The Role of Rafts in Virus-Induced Membrane Remodeling

筏在病毒诱导的膜重塑中的作用

• 批准号: 7113779
• 负责人: SAMUEL T HESS
• 金额: $ 12.9万
• 依托单位: UNIVERSITY OF MAINE ORONO
• 依托单位国家: 美国
• 财政年份: 2005
• 资助国家: 美国
• 起止时间: 2005-09-01 至 2010-07-30
• 项目状态: 已结题
• 来源: https://reporter.nih.gov/project-details/7113779
• 关键词: Orthomyxoviridae; cholesterol; cytoskeletal proteins; fluorescence spectrometry; membrane activity; membrane fusion; membrane lipids; membrane proteins; membrane structure; microorganism hemagglutinin; molecular assembly /self assembly; protein protein interaction; sphingolipids; virus infection mechanism; virus protein

DESCRIPTION (provided by applicant): The applicant has a strong quantitative background in physics, optics, and computers, and has strong interest in research. Further training in biomedical research methods, in particular cell biology and hypothesis-driven science, would enable a broader range of interdisciplinary problems to be attacked, and lead to his successful development as an independent biomedical investigator. The training environment includes the University of Maine, where the P.I. is building a new laboratory and the Institute for Molecular Biophysics. Due to a recent growth in biophysics, the interdisciplinary links between the Institute and the Jackson Laboratory, and the acquisition of the first 4Pi microscope in the U.S., there are many opportunities for highly relevant biomedical research collaborations, symposia, workshops, and team grant writing at the University. Collaborative visits to the NIH, where the mentor runs a well-established laboratory, will provide excellent opportunities for research training, interaction with biomedical experts, and access to equipment. The research plan focuses on the problem of viral infection, which causes considerable mortality. Infection by influenza depends on membrane fusion, which is mediated through the protein HA by a cholesterol- and sphingolipid-sensitive mechanism that likely involves microscopic membrane clusters called rafts. However, the size, shape, mechanism, and dynamics of such domains are currently disputed. This project will use novel, relatively noninvasive fluorescence spectroscopic methods to test whether domains form by partitioning or by direct interaction between HA and lipids. The project will also determine whether the domains are static or dynamic on millisecond and microsecond timescales, and test whether the cytoskeleton mediates domain size or dynamics in cells. Because information about raft dynamics is in shortage, the proposed methods have an unusual advantage. Results will be used to attempt to better understand how influenza virus is able to congregate its own proteins for budding and entry (fusion).
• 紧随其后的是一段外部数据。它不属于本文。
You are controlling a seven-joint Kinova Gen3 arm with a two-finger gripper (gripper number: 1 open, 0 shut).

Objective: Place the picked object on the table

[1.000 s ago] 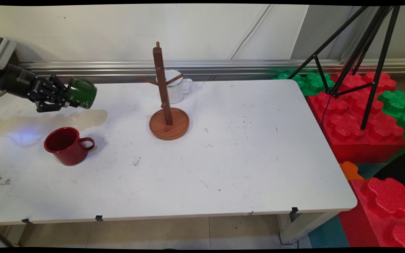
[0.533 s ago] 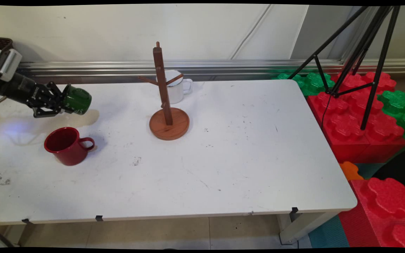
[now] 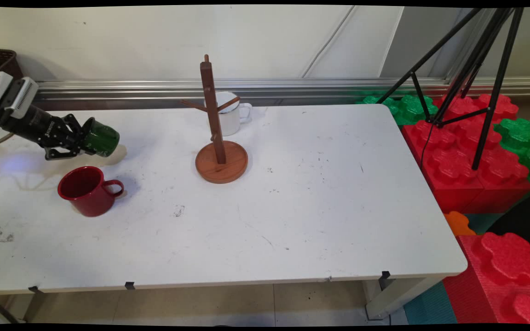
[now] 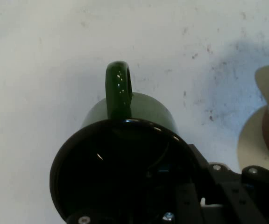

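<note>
1. Green shiny metal mug [image 3: 101, 136] is held on its side in the black two-finger gripper [image 3: 79, 139], up off the white table [image 3: 292, 207] at the far left.
2. One finger goes inside the mug's dark mouth and the gripper pinches its rim, seen from the hand camera [image 4: 125, 172].
3. Its looped handle [image 4: 118, 91] points away from the hand.
4. Just below it, a red round mug [image 3: 88, 189] stands upright on the table.
5. Near the middle stands a brown wooden mug tree on a round base [image 3: 219, 151].
6. Behind that tree sits a white metal mug [image 3: 233, 117].
</note>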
描述（由申请人提供）：申请人在物理，光学和计算机方面具有强大的定量背景，并且对研究具有浓厚的兴趣。对生物医学研究方法的进一步培训，尤其是细胞生物学和假设驱动的科学，将使更广泛的跨学科问题受到攻击，并导致他作为独立生物医学研究者的成功发展。培训环境包括缅因州大学，P.I.正在建立一个新的实验室和分子生物物理学研究所。由于最新的生物物理学增长，研究所与杰克逊实验室之间的跨学科联系以及在美国收购了第一个4PI显微镜，因此有许多相关的生物医学研究合作，研讨会，研讨会，工作坊和团队赠款的机会。对NIH的合作访问，导师经营着一个完善的实验室，将为研究培训，与生物医学专家的互动以及使用设备的互动提供绝佳的机会。 该研究计划着重于病毒感染的问题，这会导致相当大的死亡率。流感感染取决于膜融合，膜融合是通过胆固醇和鞘脂敏感机制通过蛋白质HA介导的，可能涉及微观膜簇称为筏。但是，目前有争议的此类域的大小，形状，机制和动力学。该项目将使用新型的，相对无创的荧光光谱法来测试通过分配或通过HA和脂质之间的直接相互作用来测试域。该项目还将确定域在毫秒和微秒的时间尺度上是静态还是动态，并测试细胞骨架是否介导细胞中的域大小还是动力学。由于有关筏动力学的信息缺乏，因此所提出的方法具有异常优势。结果将用于尝试更好地了解流感病毒如何能够聚集自己的蛋白质以进行发芽和进入（融合）。